Sisonke’s memoir takes you through the many places her family made home as displaced people, exiled from apartheid South Africa. There’s Zambia, where her mother supports the family while her father tends an armed struggle. There’s Canada, where Sisonke gets a crash course in white suburban racism and later Kenya, where she confronts her own class privilege. And after college at Macalester, Minnesota, there’s South Africa—a faraway promised land she’s spent her whole life imagining. Spoiler alert, there is no shangri-la in the promised land. Instead, Sisonke is met by a messily beautiful homeland that rips her heart open with its vibrant and violent potency. “South Africa doesn’t need heroes.” Sisonke offers. “She needs the best type of friends—those who bear witness.” 

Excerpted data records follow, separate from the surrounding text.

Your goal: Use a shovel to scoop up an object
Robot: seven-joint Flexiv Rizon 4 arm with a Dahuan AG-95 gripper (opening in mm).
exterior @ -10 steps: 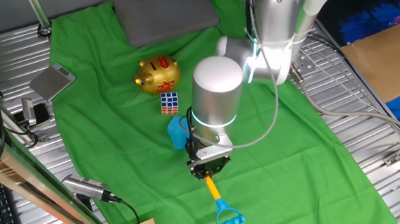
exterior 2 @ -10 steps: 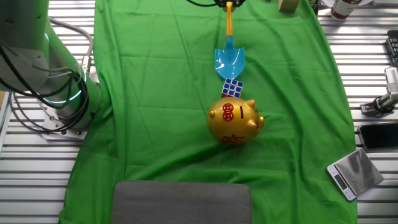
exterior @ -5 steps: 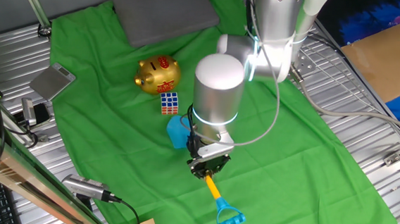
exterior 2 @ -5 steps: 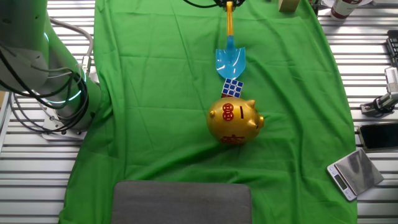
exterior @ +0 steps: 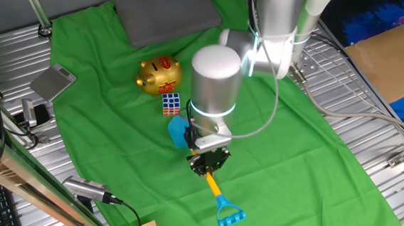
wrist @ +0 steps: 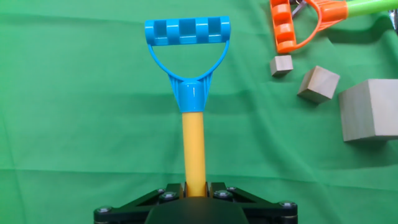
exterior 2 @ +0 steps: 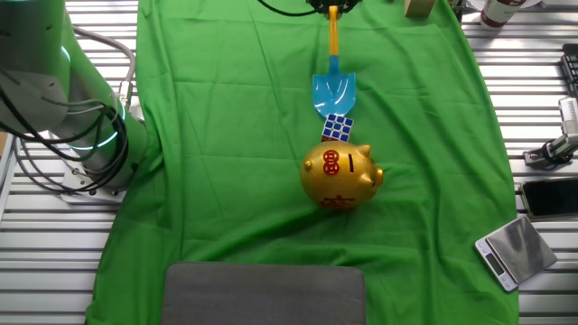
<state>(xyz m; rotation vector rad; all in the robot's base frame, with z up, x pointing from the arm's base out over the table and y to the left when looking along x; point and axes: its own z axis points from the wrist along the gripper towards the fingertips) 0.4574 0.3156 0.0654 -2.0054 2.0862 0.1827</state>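
The claw point(exterior: 208, 163) is clenching the yellow shaft of the shovel point(exterior: 214, 188), with the shaft sitting squarely between its jaws in the hand view and the blue D-shaped end pointing away from the arm. The light blue blade point(exterior 2: 333, 92) is lying on the green cloth point(exterior 2: 226, 135), its tip touching or just short of the multicoloured cube point(exterior 2: 338, 127); I cannot tell which. The cube is resting against the gold piggy bank point(exterior 2: 340, 177). Wooden blocks point(wrist: 367, 109) and an orange handle point(wrist: 292, 25) are lying beyond the shovel's end.
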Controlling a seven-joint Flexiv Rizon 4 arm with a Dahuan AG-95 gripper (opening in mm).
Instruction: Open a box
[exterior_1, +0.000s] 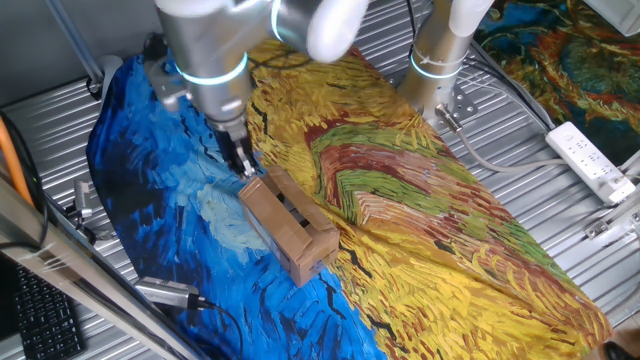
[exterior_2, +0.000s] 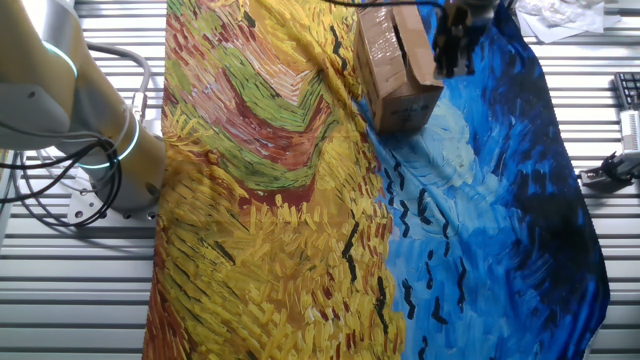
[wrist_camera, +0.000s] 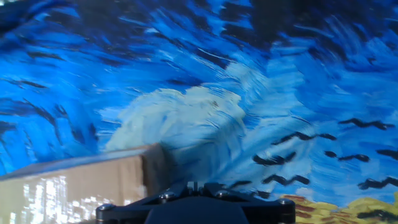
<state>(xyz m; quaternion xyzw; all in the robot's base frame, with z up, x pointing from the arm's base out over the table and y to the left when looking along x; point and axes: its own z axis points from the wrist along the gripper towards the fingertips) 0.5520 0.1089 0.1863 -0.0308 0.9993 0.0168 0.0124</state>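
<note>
The box is a small brown cardboard carton lying on the blue part of a painted cloth. Its top flaps are down, with a dark seam along the top. It also shows in the other fixed view and at the lower left of the hand view. My gripper hangs just beside the box's far end, over its blue-side corner, fingers close together and holding nothing. In the other fixed view the gripper stands right of the box. The hand view shows only the gripper's base.
A second arm's base stands at the cloth's far edge. A white power strip lies on the slatted metal table at right. A keyboard and a grey tool lie near the front left.
</note>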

South Africa: Collective Amnesia by Koleka Putuma

These poems ruptured onto South African shores like a hurricane so loud and drunk on its own power that it sounds like the centuries-long white noise of the very silence Koleka wants to talk about. The poems touch a tender tinder box of living questions about Blackness, queerness, class, color and neo-colonialism in cutting text that challenges the reader’s complicity in oppression, while offering a praise song for our ancestors. No Easter Sunday for Queers asks, “…why is it that there is no Easter Sunday for queer bodies/When lesbians are crucified like Christ?” Each poem smacks us out of our collective amnesia, biting back with a brilliant and urgent look at South Africa today. 

Zimbabwe: House of Stone by NoVuyo Rosa Tshuma

NoVuyo Rosa Tshuma’s debut novel moves with the deep and muscular intelligence of an all-seeing, fully conscious octopus. 

Abednego and Agnes Mlambo’s son, Bukhosi is missing. Their lodger Zamani seems helpful with their search. But really, Zamani wants to replace Bukhosi, so he plots and schemes his way into taking up residence in the heart space of the Mlambos. This plot—thick with the absurd–is a deft match for the even more absurd reality that House of Stone’s characters embody, living as they are in an increasingly desperate Zimbabwe.

 The book sweeps through Zimbabwe’s neon-shocks of history, from Cecil Rhodes’ 1890s pillaging of a whole subcontinent, to Bob Marley famously serenading a newly free Zimbabwe at its 1980 independence celebrations, followed by Mugabe’s 1983 genocide of Ndebele people, Gukurahundi. This book deserves a patient and languid reader. It’ll leave you as eager as I am for Tshuma’s sophomore novel—Digging Stars—out fall of 2023.